### To do
From top to bottom, write out the listing exactly.

### Supplied data
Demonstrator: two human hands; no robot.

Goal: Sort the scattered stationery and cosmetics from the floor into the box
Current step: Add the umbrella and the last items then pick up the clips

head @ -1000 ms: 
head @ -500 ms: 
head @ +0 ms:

### Exercise result
Demonstrator: two human hands; no robot.

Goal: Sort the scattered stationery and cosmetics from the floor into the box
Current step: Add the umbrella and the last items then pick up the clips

head @ -1000 ms: 
head @ -500 ms: 
head @ +0 ms:

Nothing remains to be written for this exercise.